The BJP decision to seek the resignations of all its ministers and chief parliamentary secretaries in Punjab has taken everyone by surprise but its operation clean-up would remain suspect as long as land scam accused B.S. Yeddyurappa remains the Chief Minister in Karnataka. The party’s tirade against the UPA government, triggered by a series of scandals, has suffered a setback after its leaders’ shady deals surfaced in Karnataka and Punjab. While the Congress has acted against some of those found guilty, the BJP had just been making noises and disrupting Parliament.

To cover up and make its campaign against corruption credible, the party’s national leadership has taken some action in Punjab but is still under watch in Karnataka. The public curiosity aroused by the dramatic resignations could turn into appreciation for the party if it uses the occasion to get rid of the corrupt and non-performers. It is true everyone is innocent until held guilty by court, and that this has allowed tainted leaders to stay on in power and public life for years together as cases drag. The party should reset its Punjab agenda to focus on development. It should decline the post of chief parliamentary secretary as this is an indirect way of rewarding loyalists in violation of the Constitution.

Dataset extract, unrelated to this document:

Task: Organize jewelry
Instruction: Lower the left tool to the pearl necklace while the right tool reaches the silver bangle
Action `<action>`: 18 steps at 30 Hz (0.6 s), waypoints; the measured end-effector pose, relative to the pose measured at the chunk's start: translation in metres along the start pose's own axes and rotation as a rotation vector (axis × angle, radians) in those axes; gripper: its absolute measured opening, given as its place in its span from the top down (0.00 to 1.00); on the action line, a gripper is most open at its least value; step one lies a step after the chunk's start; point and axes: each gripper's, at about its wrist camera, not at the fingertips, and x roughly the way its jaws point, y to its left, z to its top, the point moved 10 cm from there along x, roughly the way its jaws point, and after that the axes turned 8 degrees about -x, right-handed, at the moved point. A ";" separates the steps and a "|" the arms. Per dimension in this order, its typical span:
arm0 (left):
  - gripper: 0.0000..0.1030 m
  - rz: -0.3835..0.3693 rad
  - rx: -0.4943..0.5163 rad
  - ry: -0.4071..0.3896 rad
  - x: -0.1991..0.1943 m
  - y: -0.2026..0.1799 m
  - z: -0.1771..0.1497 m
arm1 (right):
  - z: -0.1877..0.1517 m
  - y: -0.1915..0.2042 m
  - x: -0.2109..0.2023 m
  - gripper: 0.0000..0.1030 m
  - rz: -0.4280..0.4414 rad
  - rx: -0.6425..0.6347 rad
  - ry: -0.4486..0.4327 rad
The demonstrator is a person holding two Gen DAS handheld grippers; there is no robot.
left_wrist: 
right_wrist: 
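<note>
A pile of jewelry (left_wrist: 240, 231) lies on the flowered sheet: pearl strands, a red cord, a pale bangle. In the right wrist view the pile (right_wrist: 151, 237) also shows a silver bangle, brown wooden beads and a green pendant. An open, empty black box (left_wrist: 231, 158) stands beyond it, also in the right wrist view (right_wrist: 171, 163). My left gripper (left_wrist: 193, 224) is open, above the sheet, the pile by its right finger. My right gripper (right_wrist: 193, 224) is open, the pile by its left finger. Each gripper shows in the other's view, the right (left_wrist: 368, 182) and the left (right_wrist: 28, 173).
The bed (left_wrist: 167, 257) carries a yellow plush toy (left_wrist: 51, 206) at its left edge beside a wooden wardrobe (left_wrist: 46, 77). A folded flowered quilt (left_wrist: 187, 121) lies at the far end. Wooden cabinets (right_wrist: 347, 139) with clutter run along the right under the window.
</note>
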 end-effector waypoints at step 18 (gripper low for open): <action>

The BJP cannot hope to attain the moral high ground as long as its partner in power, the Shiromani Akali Dal, keeps shielding those on the CBI’s wanted list. The party has been a mute spectator, and even an active participant, as an extravagant, top-heavy administration has plundered or misspent the state resources, pushing the once number one state deep into debt. The party will have to share the blame for Punjab’s fiscal deterioration. There is no BJP leader in Punjab who can stand up to the Akali leadership’s economic and political excesses, and speak up for what is in the interest of Punjab. There is no one to discipline the party’s squabbling leaders or stop their wrongdoings. The party has a chance to set its house in order ahead of the assembly elections.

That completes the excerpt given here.